PROBLEM DESCRIPTION:
If a line contains "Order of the", it is the last one to write out; begin with the first line of the records and copy each exactly.

PROVIDED ENTRIES:

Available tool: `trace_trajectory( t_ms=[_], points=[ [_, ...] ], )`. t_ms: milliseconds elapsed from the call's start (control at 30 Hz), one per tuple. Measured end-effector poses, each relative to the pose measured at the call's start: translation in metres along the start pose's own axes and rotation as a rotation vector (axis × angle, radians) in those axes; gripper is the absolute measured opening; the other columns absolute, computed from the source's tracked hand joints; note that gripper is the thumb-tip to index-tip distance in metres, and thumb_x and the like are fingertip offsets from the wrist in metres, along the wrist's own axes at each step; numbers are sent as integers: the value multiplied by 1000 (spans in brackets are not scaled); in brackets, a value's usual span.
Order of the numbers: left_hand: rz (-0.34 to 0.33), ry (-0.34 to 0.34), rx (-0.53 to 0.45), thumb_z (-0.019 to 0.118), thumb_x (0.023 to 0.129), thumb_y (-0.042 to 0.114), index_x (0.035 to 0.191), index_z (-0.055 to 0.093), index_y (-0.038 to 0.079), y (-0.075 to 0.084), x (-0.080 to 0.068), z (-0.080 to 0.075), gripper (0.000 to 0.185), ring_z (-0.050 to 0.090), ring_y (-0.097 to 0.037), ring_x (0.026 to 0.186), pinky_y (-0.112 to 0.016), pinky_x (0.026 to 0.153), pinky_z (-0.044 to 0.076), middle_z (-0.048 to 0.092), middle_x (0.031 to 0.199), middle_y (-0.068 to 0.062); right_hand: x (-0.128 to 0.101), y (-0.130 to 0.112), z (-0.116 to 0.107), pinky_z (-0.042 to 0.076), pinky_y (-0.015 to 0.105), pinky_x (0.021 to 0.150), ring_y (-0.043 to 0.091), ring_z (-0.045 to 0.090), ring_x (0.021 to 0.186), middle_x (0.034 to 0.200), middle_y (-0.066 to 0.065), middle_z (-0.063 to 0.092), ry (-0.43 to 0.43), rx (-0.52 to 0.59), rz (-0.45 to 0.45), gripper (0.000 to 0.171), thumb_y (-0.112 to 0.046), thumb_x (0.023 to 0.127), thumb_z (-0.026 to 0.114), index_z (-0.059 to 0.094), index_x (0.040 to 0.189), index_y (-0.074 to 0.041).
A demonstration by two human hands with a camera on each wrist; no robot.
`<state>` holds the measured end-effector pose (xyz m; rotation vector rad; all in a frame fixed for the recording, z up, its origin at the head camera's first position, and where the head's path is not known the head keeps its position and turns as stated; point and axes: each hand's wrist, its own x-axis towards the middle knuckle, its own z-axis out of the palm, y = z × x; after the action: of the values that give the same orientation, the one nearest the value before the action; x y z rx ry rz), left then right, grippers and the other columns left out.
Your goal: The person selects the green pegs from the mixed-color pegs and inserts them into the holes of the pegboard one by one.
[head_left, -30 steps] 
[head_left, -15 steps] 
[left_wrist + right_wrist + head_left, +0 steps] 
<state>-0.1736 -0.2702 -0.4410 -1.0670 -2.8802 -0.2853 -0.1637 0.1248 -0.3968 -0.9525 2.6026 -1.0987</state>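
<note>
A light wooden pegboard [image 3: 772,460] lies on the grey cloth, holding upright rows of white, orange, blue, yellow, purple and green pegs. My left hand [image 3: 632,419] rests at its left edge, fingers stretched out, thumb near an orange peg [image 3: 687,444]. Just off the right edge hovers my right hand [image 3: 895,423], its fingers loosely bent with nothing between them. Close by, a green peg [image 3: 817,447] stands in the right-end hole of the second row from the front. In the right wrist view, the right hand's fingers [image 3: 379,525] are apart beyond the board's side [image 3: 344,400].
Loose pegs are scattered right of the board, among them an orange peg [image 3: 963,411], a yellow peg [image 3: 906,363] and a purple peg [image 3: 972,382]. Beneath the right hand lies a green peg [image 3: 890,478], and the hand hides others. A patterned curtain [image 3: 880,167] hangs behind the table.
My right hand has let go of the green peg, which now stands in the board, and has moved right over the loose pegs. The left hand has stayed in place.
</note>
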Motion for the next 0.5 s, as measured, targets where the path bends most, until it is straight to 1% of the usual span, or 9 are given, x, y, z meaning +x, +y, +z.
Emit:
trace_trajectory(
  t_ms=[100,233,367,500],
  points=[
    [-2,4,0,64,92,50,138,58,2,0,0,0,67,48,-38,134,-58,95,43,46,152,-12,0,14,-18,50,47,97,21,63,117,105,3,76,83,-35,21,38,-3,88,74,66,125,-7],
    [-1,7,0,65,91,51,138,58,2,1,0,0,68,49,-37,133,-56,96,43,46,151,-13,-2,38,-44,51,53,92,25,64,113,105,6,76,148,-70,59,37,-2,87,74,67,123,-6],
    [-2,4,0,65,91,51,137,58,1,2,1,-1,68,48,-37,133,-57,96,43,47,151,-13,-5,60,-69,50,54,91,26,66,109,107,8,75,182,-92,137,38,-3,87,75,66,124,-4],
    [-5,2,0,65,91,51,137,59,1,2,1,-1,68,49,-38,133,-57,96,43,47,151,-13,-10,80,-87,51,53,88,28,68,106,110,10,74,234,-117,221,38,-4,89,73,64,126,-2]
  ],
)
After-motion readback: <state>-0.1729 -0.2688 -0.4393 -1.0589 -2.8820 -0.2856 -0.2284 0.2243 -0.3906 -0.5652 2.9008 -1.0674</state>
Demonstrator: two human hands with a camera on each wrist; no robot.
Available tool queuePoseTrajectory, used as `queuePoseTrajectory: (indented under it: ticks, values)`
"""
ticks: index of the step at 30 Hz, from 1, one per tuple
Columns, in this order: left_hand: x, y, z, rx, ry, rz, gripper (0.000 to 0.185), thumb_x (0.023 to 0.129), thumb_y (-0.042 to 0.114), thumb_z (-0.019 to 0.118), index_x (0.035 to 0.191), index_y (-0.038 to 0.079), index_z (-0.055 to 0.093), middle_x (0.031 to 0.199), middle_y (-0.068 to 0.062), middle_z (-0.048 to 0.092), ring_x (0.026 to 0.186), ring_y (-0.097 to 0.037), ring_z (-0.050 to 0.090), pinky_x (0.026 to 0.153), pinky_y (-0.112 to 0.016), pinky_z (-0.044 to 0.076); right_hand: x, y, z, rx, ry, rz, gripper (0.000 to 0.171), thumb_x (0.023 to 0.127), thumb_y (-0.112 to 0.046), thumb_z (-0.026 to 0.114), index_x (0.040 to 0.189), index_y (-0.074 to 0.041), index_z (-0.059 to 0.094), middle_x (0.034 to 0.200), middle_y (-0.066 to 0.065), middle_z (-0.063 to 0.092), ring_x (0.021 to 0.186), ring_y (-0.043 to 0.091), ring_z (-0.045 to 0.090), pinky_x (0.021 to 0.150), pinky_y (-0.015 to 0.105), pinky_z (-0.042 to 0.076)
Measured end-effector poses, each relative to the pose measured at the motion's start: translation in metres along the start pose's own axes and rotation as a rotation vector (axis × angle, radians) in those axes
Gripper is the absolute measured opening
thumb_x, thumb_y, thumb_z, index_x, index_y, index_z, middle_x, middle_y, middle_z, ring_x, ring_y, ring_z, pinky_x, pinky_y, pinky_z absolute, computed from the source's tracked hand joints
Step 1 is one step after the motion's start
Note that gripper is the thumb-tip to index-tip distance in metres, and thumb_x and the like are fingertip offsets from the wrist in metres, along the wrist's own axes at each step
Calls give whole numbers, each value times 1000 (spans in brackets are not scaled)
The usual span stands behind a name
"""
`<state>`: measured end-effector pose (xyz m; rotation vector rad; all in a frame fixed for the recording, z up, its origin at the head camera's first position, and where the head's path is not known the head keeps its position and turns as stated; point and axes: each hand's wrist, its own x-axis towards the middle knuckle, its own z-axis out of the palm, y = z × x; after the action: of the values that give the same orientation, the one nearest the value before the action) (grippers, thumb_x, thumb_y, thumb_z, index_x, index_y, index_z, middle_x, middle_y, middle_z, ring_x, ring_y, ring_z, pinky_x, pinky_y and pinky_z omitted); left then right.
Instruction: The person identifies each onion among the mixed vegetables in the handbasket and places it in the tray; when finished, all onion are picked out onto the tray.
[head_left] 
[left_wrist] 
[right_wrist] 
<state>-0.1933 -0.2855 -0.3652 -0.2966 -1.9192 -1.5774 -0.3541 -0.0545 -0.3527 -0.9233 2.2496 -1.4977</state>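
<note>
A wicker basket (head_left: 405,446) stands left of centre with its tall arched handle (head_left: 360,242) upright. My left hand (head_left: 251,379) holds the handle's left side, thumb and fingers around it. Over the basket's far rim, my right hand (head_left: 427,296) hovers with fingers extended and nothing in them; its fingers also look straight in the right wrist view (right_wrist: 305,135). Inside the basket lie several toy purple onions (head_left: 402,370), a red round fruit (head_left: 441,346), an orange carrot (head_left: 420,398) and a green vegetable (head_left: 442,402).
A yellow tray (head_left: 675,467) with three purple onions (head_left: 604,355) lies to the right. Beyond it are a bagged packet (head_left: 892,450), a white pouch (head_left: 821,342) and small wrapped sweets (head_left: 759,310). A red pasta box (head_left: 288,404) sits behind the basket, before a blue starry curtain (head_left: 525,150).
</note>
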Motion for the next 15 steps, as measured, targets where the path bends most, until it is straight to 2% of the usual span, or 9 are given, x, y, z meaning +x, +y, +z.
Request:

EXERCISE SOLUTION:
Available tool: `trace_trajectory( t_ms=[_], points=[ [_, ...] ], )`. t_ms: milliseconds elapsed from the call's start (control at 30 Hz), one per tuple. Measured end-effector poses, each relative to the pose measured at the call's start: translation in metres along the start pose's own axes and rotation as a rotation vector (axis × angle, radians) in those axes; gripper is the absolute measured opening; the other columns absolute, computed from the source's tracked hand joints; note that gripper is the thumb-tip to index-tip distance in metres, and thumb_x and the like are fingertip offsets from the wrist in metres, along the wrist's own axes at each step; numbers are sent as integers: the value multiplied by 1000 (spans in brackets are not scaled); in brackets, a value's usual span.
Order of the numbers: left_hand: rz (-0.34 to 0.33), ry (-0.34 to 0.34), rx (-0.53 to 0.45), thumb_z (-0.019 to 0.118), thumb_x (0.023 to 0.129), thumb_y (-0.042 to 0.114), index_x (0.035 to 0.191), index_z (-0.055 to 0.093), index_y (-0.038 to 0.079), y (-0.075 to 0.084), x (-0.080 to 0.068), z (-0.080 to 0.075), gripper (0.000 to 0.185), ring_z (-0.050 to 0.090), ring_y (-0.097 to 0.037), ring_x (0.026 to 0.186), pinky_y (-0.112 to 0.016), pinky_x (0.026 to 0.153), pinky_z (-0.044 to 0.076), middle_z (-0.048 to 0.092), middle_x (0.031 to 0.199), middle_y (-0.068 to 0.062); right_hand: x (-0.128 to 0.101), y (-0.130 to 0.112), z (-0.116 to 0.107), pinky_z (-0.042 to 0.076), pinky_y (-0.015 to 0.105), pinky_x (0.021 to 0.150), ring_y (-0.043 to 0.091), ring_z (-0.045 to 0.090), ring_x (0.021 to 0.186), middle_x (0.034 to 0.200), middle_y (-0.066 to 0.065), middle_z (-0.063 to 0.092), ry (-0.43 to 0.43), rx (-0.52 to 0.59), rz (-0.45 to 0.45), gripper (0.000 to 0.171), thumb_y (-0.112 to 0.046), thumb_x (0.023 to 0.127), thumb_z (-0.026 to 0.114), index_z (-0.059 to 0.094), index_x (0.040 to 0.189), index_y (-0.074 to 0.041).

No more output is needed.